Report each line of the data that includes the word "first".

** Recorded data follows **

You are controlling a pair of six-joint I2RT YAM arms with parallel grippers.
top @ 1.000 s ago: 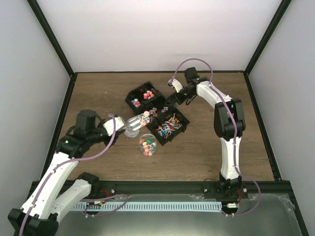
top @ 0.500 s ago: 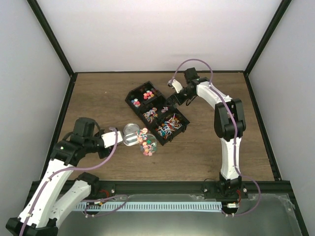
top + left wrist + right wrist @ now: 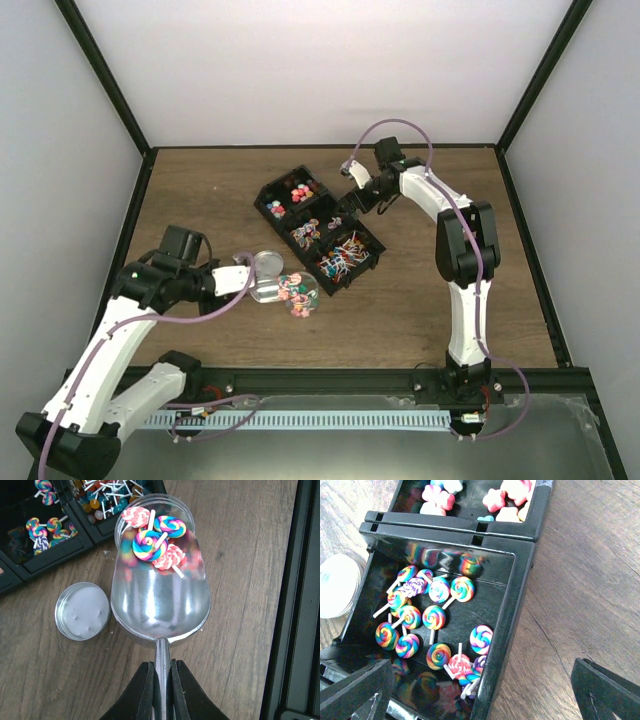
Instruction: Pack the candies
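My left gripper (image 3: 161, 676) pinches the scoop (image 3: 160, 600) by its handle. I should tip gently so the lollipops (image 3: 152, 542) slide into the jar (image 3: 187, 514). My right gripper (image 3: 480, 700) gapes wide, holding nothing.

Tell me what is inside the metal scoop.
Four swirl lollipops bunch at the scoop's front lip; the rest of its bowl is bare. The clear jar beneath is mostly covered, contents unseen.

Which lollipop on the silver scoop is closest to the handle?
The pink-and-white lollipop at the lower right; the other three lie farther up the scoop, toward the jar.
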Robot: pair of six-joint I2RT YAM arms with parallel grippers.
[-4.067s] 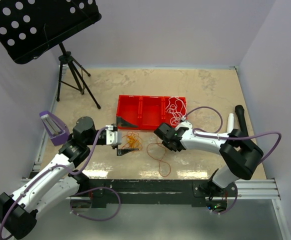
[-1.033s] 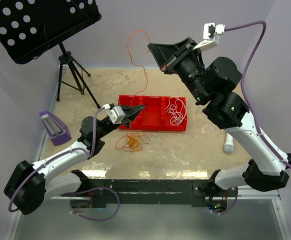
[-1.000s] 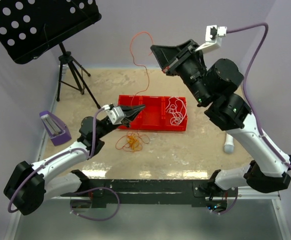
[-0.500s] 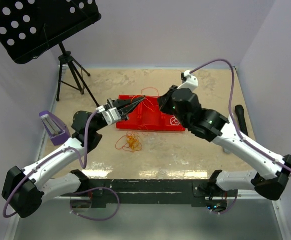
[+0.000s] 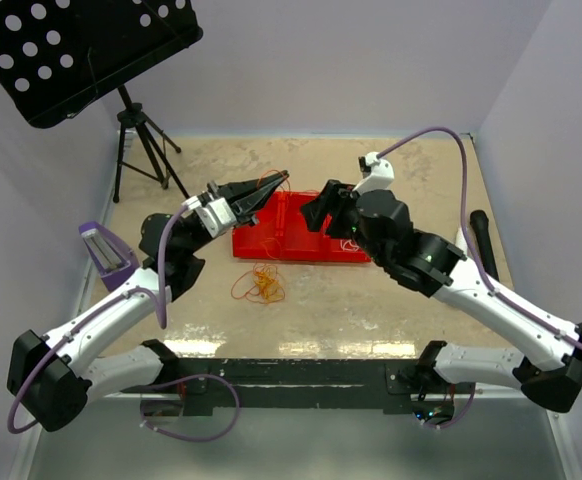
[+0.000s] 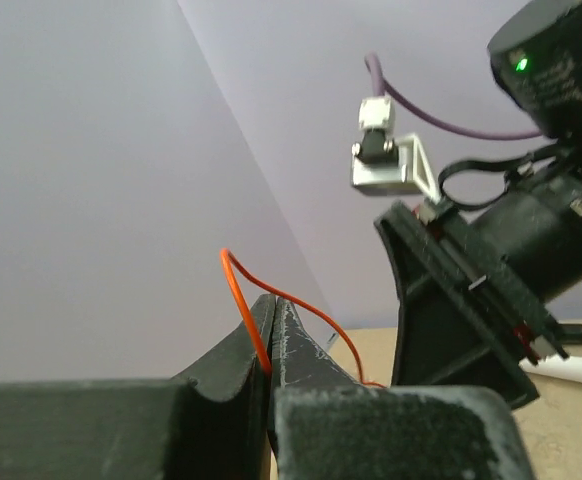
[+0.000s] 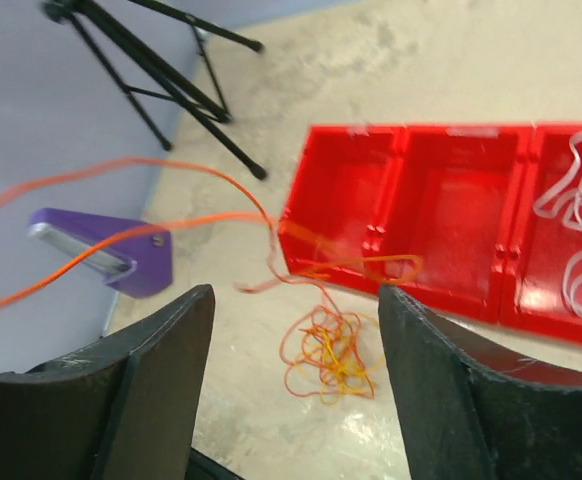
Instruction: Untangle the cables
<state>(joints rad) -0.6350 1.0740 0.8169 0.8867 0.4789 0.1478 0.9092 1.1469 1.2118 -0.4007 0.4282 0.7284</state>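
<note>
Orange tangle (image 5: 262,283): a knotted bunch of thin cables, lying on the tabletop just in front of the red tray (image 5: 291,248), apart from its front wall.
Purple block (image 5: 106,255): set on the tabletop well to the left of the tray.
Red tray: three compartments side by side. The left and middle ones are seen bare of coiled cable from the right wrist.
White cable (image 7: 576,205): heaped loosely in the tray's right compartment.
Right hand (image 5: 316,212): held above the tray's middle, with the jaws wide apart and nothing between them.
Left hand (image 5: 276,180): raised over the tray's far left corner, with the jaws pinched together on the red-orange cable (image 6: 224,262).
Red-orange cable: led from the left hand in slack loops down across the tray's left compartment. Whether its far end is joined to the tangle cannot be told.
Tripod stand (image 5: 141,150): placed behind the tray, to its left.
Step judged: the held cable is to be laid in an empty compartment of the tray.
Method advised: the left hand should be lowered slowly over the left compartment, so that the slack is pooled inside the walls before release. Any loop draped over the rim should be guided in by the right hand. The tangle should not be dragged along.
</note>
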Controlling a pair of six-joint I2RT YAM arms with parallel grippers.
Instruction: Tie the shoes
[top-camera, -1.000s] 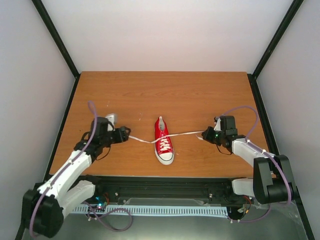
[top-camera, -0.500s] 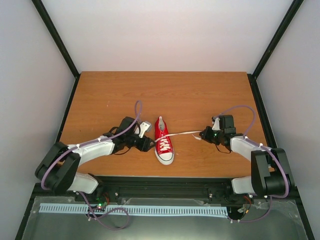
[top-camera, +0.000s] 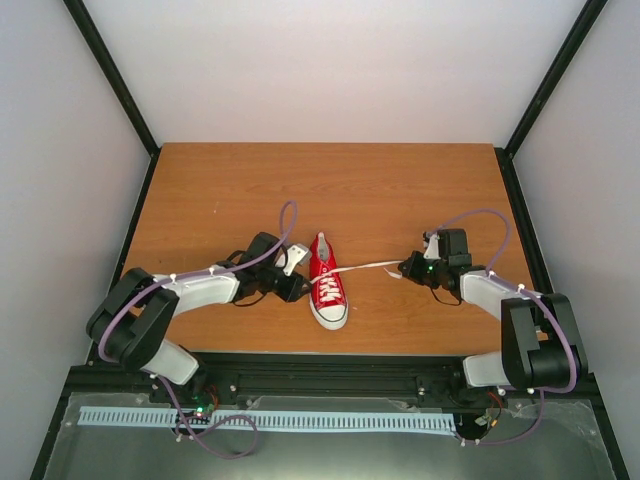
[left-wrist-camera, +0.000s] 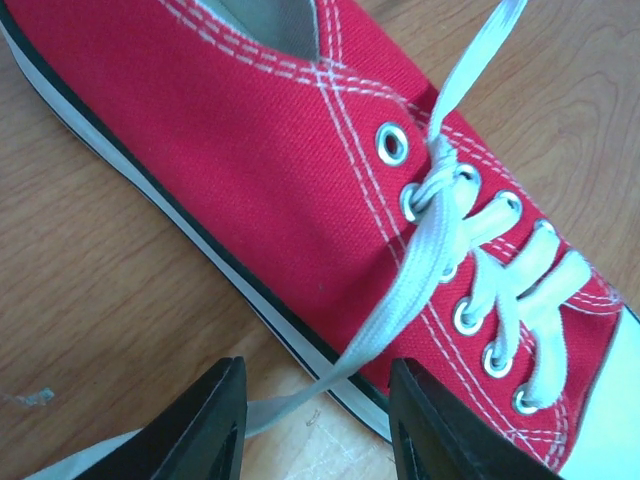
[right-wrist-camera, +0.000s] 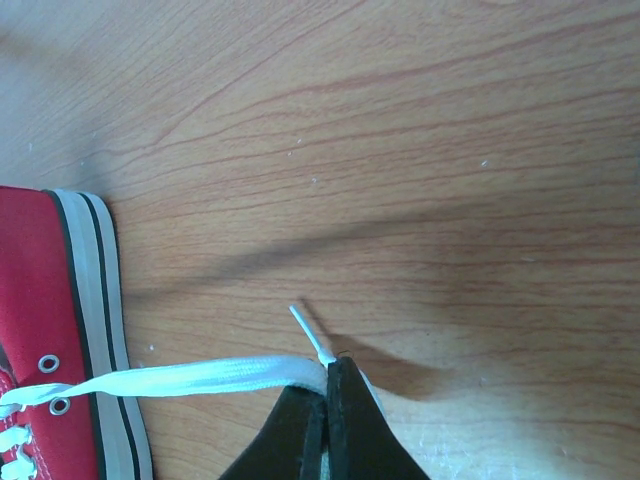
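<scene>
The red sneaker (top-camera: 326, 282) with white laces and white toe cap lies in the middle of the table, toe toward me. My left gripper (top-camera: 296, 287) is open right beside its left side; in the left wrist view the left lace (left-wrist-camera: 400, 300) runs slack from the eyelets down between the open fingers (left-wrist-camera: 210, 425), which do not pinch it. The shoe fills that view (left-wrist-camera: 290, 200). My right gripper (top-camera: 408, 270) is shut on the right lace (right-wrist-camera: 200, 378) near its tip, holding it stretched from the shoe (right-wrist-camera: 40, 330) to the right.
The wooden table (top-camera: 330, 190) is bounded by black frame posts and white walls on three sides. A black rail runs along the near edge (top-camera: 330, 375).
My left arm has swung from the table's left toward the shoe, and the left lace has gone slack. The gripper now sits against the shoe's left side. The right gripper has barely moved.
</scene>
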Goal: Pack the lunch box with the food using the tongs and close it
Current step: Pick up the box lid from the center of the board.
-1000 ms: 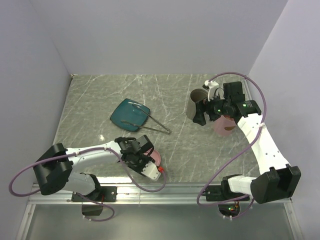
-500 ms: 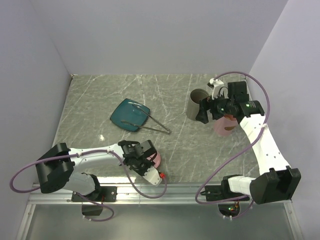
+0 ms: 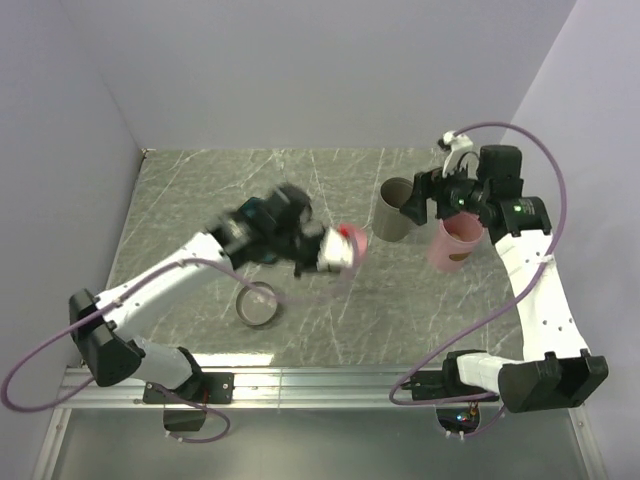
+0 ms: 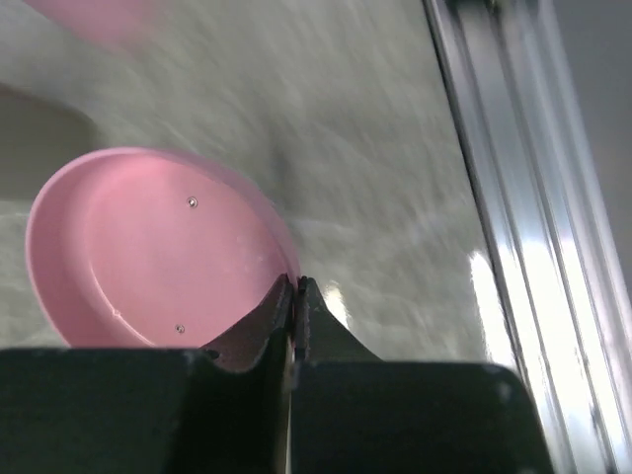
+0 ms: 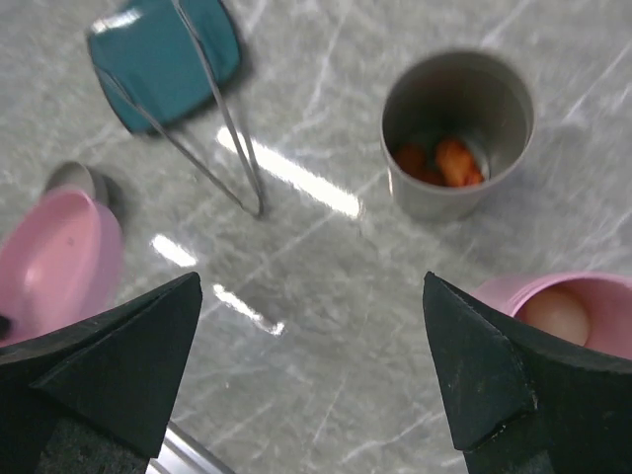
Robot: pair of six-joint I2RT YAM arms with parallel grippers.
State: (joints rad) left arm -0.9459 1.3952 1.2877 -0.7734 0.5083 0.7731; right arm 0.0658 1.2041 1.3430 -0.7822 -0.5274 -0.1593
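Because the left gripper (image 4: 294, 286) is clamped on only the thin rim of the pink lid (image 4: 148, 257) above the worktop's (image 3: 200, 180) middle, it may slip out, while the tongs (image 5: 222, 109) lie untouched across the teal plate (image 5: 148, 59).

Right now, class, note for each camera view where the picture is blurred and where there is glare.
Top external: the left gripper and its pink lid are smeared, the rest sharp. Left wrist: the lid is crisp, the table behind streaks, the metal rail glares. Right wrist: slightly soft, with white glare bars on the table beside the tongs.
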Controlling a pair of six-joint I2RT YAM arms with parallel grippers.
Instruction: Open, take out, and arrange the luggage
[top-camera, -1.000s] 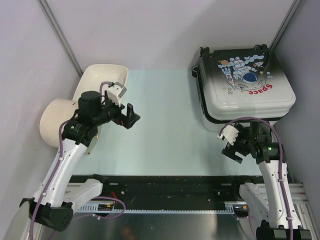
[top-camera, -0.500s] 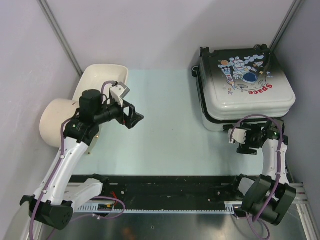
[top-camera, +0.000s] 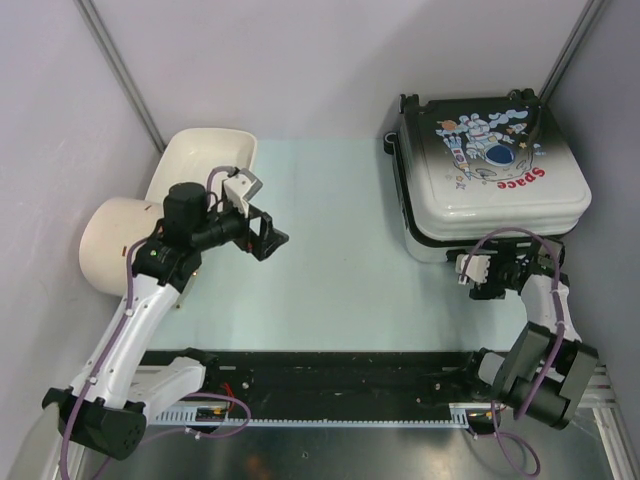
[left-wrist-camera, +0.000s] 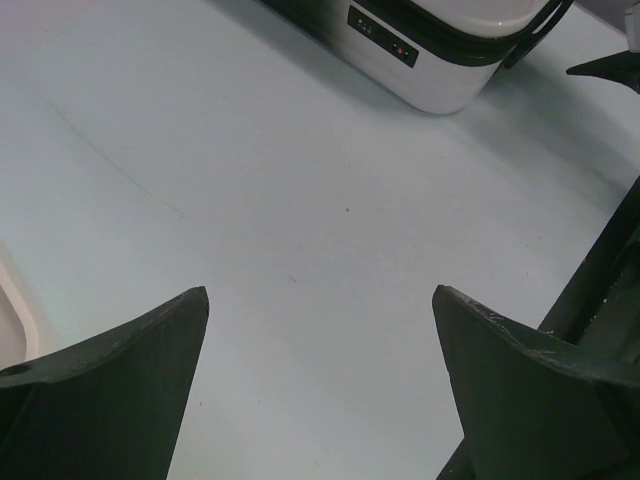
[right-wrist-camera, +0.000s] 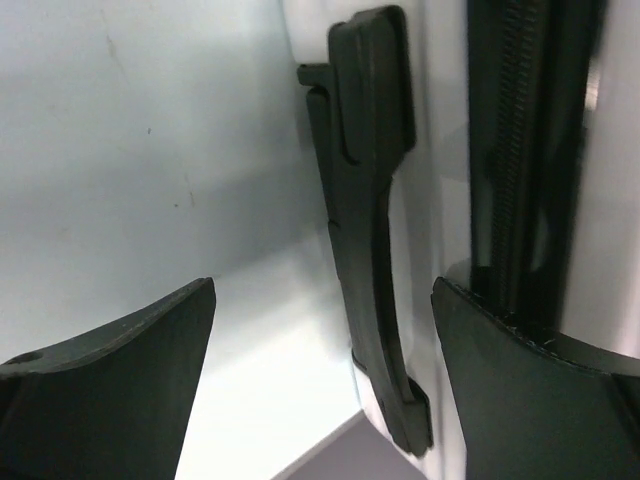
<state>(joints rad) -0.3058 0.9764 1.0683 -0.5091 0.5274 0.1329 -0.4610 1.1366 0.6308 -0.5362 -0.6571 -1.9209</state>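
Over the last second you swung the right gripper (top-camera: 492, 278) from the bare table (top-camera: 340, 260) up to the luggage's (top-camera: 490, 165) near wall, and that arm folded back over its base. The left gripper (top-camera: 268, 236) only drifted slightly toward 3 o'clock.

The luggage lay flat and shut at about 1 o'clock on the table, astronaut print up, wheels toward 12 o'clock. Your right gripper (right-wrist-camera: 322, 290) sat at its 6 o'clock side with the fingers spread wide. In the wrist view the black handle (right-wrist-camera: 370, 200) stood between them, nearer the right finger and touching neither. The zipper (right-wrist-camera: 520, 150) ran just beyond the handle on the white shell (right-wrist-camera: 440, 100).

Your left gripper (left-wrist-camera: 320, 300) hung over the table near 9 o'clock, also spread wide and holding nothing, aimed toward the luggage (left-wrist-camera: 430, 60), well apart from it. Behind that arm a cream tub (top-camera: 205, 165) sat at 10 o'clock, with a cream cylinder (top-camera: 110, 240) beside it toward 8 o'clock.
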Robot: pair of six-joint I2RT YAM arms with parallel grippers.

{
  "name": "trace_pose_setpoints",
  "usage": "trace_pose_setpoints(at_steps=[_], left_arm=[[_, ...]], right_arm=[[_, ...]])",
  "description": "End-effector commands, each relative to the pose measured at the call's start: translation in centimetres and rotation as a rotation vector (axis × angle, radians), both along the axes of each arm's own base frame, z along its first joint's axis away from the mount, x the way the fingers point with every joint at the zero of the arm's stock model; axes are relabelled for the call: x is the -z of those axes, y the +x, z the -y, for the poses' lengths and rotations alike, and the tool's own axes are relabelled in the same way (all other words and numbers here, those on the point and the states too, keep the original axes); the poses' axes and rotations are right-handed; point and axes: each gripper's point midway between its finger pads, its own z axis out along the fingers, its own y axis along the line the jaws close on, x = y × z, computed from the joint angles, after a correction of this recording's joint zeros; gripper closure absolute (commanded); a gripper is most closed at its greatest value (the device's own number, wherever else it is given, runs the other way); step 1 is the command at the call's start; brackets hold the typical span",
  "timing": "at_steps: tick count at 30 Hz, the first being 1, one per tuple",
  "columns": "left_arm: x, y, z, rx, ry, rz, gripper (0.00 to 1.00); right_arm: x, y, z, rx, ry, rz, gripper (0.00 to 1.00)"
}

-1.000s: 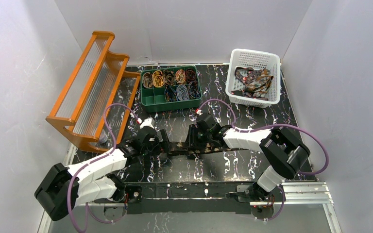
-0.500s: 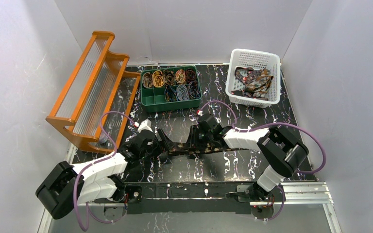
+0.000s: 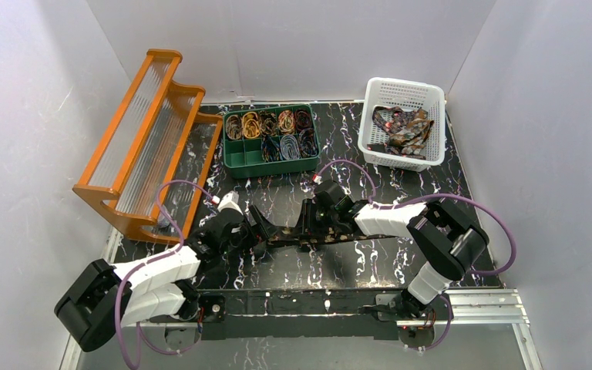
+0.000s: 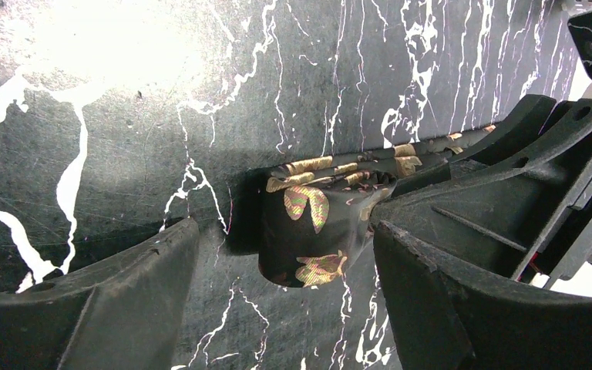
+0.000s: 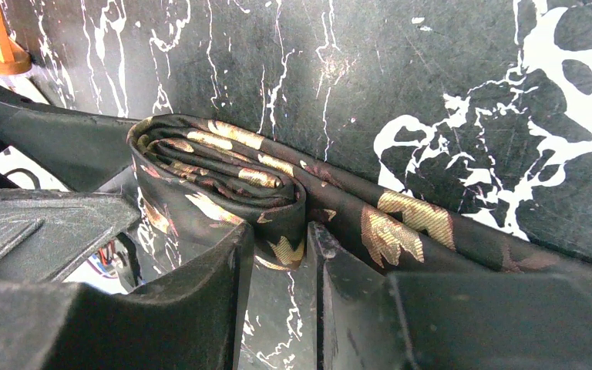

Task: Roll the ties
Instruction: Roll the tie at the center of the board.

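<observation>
A dark tie (image 3: pixel 331 237) with gold leaf patterns lies across the middle of the black marble table, its left end wound into a flattened coil (image 5: pixel 216 166). My right gripper (image 5: pixel 281 235) is shut on the near end of that coil, and the unrolled tail (image 5: pixel 401 223) runs off to the right behind its finger. From the other side, my left gripper (image 4: pixel 281 254) stands open around the same coil (image 4: pixel 308 231), with a gap on the left side. In the top view the left gripper (image 3: pixel 260 233) and the right gripper (image 3: pixel 302 229) face each other closely.
A green divided tray (image 3: pixel 235 159) holding several rolled ties stands at the back centre. A white basket (image 3: pixel 401 89) with loose ties is at the back right. An orange rack (image 3: pixel 146 139) leans along the left side. Purple cables loop over both arms.
My left arm has shifted slightly toward the near left and its jaws have narrowed a little around the coil. The right gripper and the tie have stayed in place.
</observation>
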Motion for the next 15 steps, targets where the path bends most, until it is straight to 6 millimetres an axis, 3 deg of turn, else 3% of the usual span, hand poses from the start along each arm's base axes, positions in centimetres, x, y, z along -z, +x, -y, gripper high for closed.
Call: trace_pose_setpoints(at_steps=[1, 15], left_arm=[[0.9, -0.9, -0.3, 0.015, 0.007, -0.028, 0.19], [2.4, -1.3, 0.4, 0.038, -0.020, -0.057, 0.43]], right_arm=[[1.4, -0.2, 0.9, 0.016, -0.038, -0.020, 0.61], [1.8, -0.4, 1.1, 0.018, -0.046, -0.034, 0.62]])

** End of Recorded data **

Output below
  "description": "End-effector commands, each relative to the pose measured at the call's start: translation in centimetres and rotation as a rotation vector (axis × angle, radians), both along the axes of each arm's own base frame, z along its first joint's axis away from the mount, x the way the fingers point with every joint at the zero of the arm's stock model; axes are relabelled for the call: x is the -z of those axes, y the +x, z the -y, for the poses' lengths and rotations alike, and the tool's own axes are relabelled in the same way (all other words and numbers here, those on the point and the states too, keep the original axes); the poses' axes and rotations are right-handed; point and axes: each gripper's point midway between its finger pads, its own z axis out along the fingers, its own y axis along the line the jaws close on, x = y × z, computed from the joint angles, after a correction of this recording's joint zeros; gripper closure absolute (commanded); a gripper is most closed at its greatest value (the device's own number, wherever else it is given, runs the other way); step 1 is the command at the call's start; brackets hold the typical span",
  "timing": "at_steps: tick count at 30 Hz, the first being 1, one per tuple",

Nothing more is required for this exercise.